Credit: Phil Skinner

Volunteer Karen Shanahan helps a client at the Solidarity Sandy Springs Food Pantry . PHIL SKINNER FOR THE ATLANTA JOURNAL-CONSTITUTION.

Credit: Phil Skinner

Combined ShapeCaption
Volunteer Karen Shanahan helps a client at the Solidarity Sandy Springs Food Pantry . PHIL SKINNER FOR THE ATLANTA JOURNAL-CONSTITUTION.

Credit: Phil Skinner

Credit: Phil Skinner

Local restaurant Under The Cork Tree had temporarily closed due to the pandemic, and owner Jason Sheetz offered its use to Solidarity. Volunteers turned it into a makeshift grocery store, serving three or four shoppers at a time. The pantry served 60 shoppers during opening day, but 30 people were left outside when the food ran out.

“I can only remember that day as the day of pure ole despair,” Barnes said. The team all had a good cry, then got over it, texted their friends for more goods and donations, and went shopping.

“The next day, we fed 105 shoppers, and we have never run out of food since then,” Barnes said.

Over the past two years, Solidarity has served 37,000 shoppers, each shopper representing five to seven family members. In addition, kids’ special shopping days allow them to pick out something for Mother’s Day or buy their Christmas gifts. And this past holiday season, “Secret Santa’s” filled the wish lists for 1,741 kids, giving away 247 bicycles.

Solidarity has given out COVID-19 vaccinations and eye screenings, and hosted a job fair.

“Our whole thought process is abundance, kindness and gratitude,” Barnes said. “We live in a society that is so abundant and has so many resources, and people really, honestly want to help. They just want someone to tell them how to do it.”

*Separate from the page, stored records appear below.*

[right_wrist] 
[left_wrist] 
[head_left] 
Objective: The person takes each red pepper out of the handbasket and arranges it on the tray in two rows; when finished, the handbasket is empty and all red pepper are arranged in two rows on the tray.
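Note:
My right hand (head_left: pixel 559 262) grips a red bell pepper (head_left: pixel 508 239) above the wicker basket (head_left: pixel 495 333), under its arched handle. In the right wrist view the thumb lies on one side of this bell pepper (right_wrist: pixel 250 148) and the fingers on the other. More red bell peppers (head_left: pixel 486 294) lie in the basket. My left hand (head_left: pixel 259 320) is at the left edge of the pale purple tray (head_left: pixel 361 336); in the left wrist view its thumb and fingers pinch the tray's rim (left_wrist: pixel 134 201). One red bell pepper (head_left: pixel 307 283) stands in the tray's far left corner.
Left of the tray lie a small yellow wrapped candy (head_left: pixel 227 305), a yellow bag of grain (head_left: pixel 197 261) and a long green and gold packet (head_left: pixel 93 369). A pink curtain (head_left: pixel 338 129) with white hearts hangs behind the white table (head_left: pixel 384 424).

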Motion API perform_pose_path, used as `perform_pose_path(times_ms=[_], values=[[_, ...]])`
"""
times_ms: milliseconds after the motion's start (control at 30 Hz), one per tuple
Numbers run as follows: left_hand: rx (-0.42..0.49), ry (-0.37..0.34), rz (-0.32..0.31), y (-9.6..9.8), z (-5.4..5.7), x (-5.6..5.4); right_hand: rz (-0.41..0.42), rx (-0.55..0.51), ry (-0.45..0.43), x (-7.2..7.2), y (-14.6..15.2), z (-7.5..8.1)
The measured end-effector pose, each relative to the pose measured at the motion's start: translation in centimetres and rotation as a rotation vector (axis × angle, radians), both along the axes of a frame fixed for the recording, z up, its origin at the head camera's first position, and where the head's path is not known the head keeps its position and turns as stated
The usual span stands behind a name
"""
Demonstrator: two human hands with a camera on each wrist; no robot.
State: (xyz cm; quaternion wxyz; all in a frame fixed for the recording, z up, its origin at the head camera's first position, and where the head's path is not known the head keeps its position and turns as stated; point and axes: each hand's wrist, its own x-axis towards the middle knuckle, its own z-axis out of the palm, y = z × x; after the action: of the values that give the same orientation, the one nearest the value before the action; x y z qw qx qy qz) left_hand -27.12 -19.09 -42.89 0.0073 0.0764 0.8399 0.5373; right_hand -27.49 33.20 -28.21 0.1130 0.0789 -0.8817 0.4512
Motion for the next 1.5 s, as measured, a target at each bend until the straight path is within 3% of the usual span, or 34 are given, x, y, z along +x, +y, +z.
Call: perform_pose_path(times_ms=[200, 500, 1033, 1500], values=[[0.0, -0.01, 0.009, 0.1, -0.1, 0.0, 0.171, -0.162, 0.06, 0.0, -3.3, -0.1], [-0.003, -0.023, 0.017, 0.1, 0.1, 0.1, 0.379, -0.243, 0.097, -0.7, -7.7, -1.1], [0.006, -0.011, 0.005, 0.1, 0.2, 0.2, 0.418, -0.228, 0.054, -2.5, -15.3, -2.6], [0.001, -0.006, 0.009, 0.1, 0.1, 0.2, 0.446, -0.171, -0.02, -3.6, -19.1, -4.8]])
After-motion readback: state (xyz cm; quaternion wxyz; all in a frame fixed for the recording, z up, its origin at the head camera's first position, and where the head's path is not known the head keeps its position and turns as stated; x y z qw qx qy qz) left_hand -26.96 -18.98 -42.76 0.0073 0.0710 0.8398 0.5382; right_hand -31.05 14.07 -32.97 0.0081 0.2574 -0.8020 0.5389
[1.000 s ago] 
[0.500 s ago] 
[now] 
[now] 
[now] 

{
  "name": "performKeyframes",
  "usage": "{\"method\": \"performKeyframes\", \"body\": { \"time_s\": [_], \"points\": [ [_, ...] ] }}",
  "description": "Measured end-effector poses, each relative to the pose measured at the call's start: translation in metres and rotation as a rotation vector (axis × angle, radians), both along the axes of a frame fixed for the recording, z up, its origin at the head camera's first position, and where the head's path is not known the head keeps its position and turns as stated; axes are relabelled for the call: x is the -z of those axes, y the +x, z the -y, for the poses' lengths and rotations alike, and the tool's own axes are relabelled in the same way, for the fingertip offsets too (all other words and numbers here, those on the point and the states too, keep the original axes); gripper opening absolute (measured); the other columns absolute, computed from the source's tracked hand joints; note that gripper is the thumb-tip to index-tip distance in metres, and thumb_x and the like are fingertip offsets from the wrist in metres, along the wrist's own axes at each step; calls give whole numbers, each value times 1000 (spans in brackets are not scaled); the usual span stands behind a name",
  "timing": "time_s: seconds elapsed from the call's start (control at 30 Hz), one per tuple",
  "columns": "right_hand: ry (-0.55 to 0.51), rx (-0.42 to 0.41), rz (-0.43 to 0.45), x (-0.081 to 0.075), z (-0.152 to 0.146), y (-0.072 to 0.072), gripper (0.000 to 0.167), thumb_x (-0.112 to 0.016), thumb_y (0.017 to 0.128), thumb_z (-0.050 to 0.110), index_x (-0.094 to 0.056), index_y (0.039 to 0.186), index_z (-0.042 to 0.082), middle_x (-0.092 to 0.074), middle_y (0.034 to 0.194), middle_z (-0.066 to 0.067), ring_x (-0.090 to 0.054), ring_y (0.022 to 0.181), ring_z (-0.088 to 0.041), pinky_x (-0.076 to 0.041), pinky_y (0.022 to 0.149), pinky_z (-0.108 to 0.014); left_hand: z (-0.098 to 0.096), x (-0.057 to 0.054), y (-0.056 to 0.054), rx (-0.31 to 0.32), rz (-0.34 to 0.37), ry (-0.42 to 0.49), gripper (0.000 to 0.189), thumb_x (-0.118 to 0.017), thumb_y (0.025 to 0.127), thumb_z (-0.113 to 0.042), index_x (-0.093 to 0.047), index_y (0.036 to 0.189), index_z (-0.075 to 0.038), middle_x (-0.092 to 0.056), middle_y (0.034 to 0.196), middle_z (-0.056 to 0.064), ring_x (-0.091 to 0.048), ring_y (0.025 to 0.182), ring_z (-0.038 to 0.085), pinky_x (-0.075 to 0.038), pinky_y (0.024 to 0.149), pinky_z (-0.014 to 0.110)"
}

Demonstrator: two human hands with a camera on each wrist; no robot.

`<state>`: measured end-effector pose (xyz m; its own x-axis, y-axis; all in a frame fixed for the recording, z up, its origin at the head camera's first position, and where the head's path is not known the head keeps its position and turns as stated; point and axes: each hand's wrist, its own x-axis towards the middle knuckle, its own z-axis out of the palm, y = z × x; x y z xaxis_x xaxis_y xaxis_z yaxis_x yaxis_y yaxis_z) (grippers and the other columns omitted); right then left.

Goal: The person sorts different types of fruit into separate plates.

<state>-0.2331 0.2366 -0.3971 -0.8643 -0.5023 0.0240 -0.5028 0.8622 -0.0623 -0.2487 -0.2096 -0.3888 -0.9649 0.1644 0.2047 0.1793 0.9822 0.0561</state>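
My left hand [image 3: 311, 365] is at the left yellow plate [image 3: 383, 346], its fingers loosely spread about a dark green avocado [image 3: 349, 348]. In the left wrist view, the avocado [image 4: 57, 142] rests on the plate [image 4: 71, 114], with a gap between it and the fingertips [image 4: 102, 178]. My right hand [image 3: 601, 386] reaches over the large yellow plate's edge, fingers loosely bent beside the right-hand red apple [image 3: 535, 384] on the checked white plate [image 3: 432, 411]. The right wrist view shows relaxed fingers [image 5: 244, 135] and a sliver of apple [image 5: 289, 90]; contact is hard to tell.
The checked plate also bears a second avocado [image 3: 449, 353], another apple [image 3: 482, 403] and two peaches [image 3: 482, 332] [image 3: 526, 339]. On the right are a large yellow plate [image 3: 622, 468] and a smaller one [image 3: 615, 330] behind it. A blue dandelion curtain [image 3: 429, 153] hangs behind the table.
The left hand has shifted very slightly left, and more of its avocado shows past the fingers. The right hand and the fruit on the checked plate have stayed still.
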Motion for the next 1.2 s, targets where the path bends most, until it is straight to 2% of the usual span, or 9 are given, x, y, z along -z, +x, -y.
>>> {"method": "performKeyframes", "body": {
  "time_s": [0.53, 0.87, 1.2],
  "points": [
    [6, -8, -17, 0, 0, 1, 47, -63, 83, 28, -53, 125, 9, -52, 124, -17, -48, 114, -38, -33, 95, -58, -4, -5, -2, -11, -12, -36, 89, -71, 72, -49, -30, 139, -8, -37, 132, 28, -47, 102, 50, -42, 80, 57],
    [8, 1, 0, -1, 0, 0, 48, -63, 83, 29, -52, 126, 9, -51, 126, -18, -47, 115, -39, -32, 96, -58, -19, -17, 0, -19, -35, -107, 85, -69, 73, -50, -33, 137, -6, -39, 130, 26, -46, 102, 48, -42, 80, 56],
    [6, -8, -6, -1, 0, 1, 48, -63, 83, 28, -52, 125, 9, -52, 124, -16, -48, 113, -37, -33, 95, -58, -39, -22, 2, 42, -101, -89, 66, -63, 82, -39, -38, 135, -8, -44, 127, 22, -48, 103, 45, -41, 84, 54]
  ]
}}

More than 3,000 have volunteered to keep Solidarity operating three days a week. These are primarily neighbors – from high school students looking for community service projects to retirees wanting something to do outside the house. In addition, local businesses send their employees for team-building service projects.

The food and other items are all donated, or purchased with donations.

Olivier collects donated bread and pastries each week from a local grocery store and fills Solidarity shelves. She’s cut back on her service because so many other people want to help, like the Kennesaw State University professor serving in the mornings before heading off to teach classes.

“It’s been fun to watch our community come together. Everyone wanted to help,” Olivier said.

Barnes and her team are always searching for more opportunities to be a safety net and bring dignity to those in need. They would eventually like to put it all in a permanent community center space and open more areas for people to serve.

“This is the best life I’ve ever lived,” said Barnes, a Realtor, wife and a mom of a teenage son. “You pray for what it is you’re supposed to be doing with your life, well, this is it. At least for this phase of life.”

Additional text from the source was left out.